Assignment.
Lines outside the range are not wanted. Give again exactly the lines between the line holding "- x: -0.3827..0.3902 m" and the line holding "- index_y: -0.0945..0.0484", inclusive, from the listing below.
========================================
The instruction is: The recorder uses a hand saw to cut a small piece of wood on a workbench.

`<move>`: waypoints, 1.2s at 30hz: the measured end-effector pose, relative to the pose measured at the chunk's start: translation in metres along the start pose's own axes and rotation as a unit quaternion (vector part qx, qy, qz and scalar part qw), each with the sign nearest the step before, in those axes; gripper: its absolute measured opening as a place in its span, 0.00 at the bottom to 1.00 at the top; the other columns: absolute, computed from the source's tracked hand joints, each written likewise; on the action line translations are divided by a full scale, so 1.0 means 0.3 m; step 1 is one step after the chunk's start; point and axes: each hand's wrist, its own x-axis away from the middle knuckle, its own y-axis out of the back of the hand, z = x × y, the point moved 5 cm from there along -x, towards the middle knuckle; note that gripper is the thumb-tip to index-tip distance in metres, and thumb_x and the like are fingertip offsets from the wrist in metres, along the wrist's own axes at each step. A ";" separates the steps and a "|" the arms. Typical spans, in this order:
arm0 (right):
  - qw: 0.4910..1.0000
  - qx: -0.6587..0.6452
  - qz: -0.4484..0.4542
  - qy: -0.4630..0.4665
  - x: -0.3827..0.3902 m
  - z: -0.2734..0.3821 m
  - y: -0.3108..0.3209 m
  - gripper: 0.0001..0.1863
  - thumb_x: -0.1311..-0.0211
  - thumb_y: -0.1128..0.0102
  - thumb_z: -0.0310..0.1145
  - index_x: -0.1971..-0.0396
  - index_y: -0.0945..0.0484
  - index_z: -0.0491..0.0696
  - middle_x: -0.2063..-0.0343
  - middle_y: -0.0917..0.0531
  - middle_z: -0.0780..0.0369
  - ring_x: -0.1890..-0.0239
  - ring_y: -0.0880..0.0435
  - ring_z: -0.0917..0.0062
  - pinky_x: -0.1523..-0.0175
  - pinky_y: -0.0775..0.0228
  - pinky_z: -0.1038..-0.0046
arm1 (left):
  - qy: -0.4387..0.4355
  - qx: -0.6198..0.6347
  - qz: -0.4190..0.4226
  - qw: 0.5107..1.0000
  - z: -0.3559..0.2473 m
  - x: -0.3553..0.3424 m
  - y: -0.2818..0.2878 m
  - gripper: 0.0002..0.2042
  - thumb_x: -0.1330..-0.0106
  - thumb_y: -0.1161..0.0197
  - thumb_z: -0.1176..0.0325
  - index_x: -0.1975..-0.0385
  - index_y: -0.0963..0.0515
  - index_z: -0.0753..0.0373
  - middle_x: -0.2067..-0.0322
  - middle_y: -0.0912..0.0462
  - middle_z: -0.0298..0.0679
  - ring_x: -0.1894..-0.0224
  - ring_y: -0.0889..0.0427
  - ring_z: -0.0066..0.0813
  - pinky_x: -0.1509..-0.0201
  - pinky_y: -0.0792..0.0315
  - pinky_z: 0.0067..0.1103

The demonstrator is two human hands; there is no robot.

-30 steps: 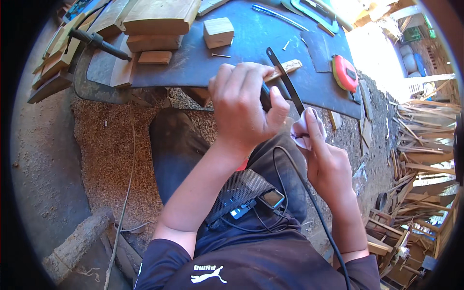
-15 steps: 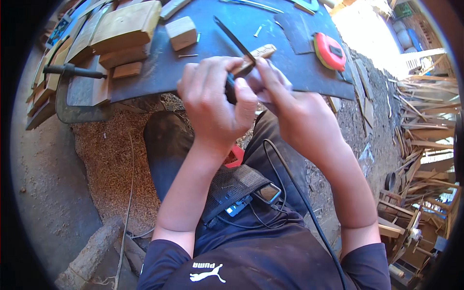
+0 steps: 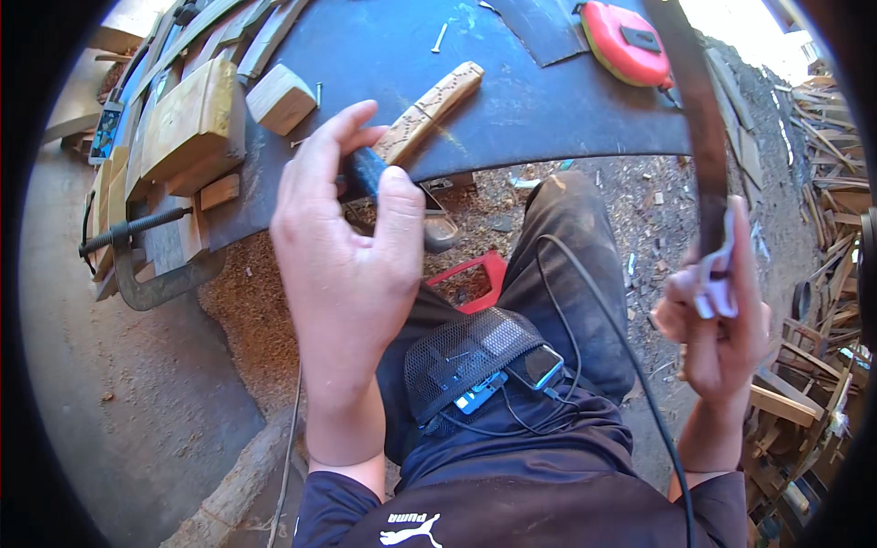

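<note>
My right hand (image 3: 717, 320) is raised at the right and closed round the lower end of a long dark metal blade (image 3: 702, 119), where a pale wrapping (image 3: 716, 274) shows. The blade stands almost upright and is blurred. My left hand (image 3: 352, 247) is at the near edge of the table, fingers and thumb curled around a dark blue clamp-like tool (image 3: 368, 171). Its rounded metal end shows below the edge, and the hand hides much of it. Beside my fingertips a narrow wooden strip (image 3: 432, 111) with dark marks along it lies slanting on the table.
On the dark blue table (image 3: 548, 119) are a red tape measure (image 3: 628, 44), a nail (image 3: 439, 38), a wooden block (image 3: 281, 100) and a dark flat sheet (image 3: 541, 27). A metal G-clamp (image 3: 137, 265) and stacked wood (image 3: 190, 123) occupy its left edge. A cable (image 3: 603, 320) crosses my lap.
My right hand has lifted the blade off the wooden strip and carried it far to the right. My left hand has shifted left in the picture, and the strip is now more exposed.
</note>
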 end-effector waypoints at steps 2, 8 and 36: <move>0.997 -0.018 0.068 0.033 -0.017 -0.008 -0.065 0.42 0.51 0.47 0.12 0.29 0.37 0.36 0.71 0.14 0.58 0.74 0.15 0.76 0.65 0.22 0.75 | 0.028 -0.036 0.029 0.999 -0.032 -0.005 0.025 0.17 0.34 0.39 0.70 0.46 0.20 0.67 0.55 0.16 0.42 0.54 0.20 0.28 0.46 0.29 0.22; 0.988 -0.085 0.119 0.046 -0.024 -0.095 -0.106 0.36 0.42 0.48 0.18 0.29 0.37 0.36 0.71 0.16 0.60 0.75 0.18 0.80 0.67 0.26 0.79 | -0.021 -0.200 0.095 0.975 -0.095 -0.024 0.012 0.13 0.32 0.38 0.72 0.50 0.19 0.68 0.60 0.17 0.37 0.56 0.21 0.24 0.48 0.29 0.20; 0.981 0.044 0.110 0.155 -0.206 0.147 -0.349 0.32 0.42 0.45 0.15 0.34 0.27 0.46 0.71 0.16 0.47 0.69 0.15 0.52 0.63 0.24 0.60 | 0.007 -0.209 0.035 0.977 -0.062 -0.076 -0.011 0.14 0.35 0.35 0.69 0.52 0.15 0.68 0.61 0.11 0.48 0.54 0.13 0.35 0.42 0.26 0.28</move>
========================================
Written answer.
  - x: -0.3827..0.3902 m
  - z: -0.2734..0.3821 m
  - y: -0.3108..0.3209 m
  - gripper: 0.0001..0.1863
  - thumb_x: -0.1311..-0.0211
  - thumb_y: -0.1128..0.0102
  - thumb_z: -0.0310..0.1145
  - index_x: -0.1971..-0.0396
  - index_y: -0.0945..0.0484

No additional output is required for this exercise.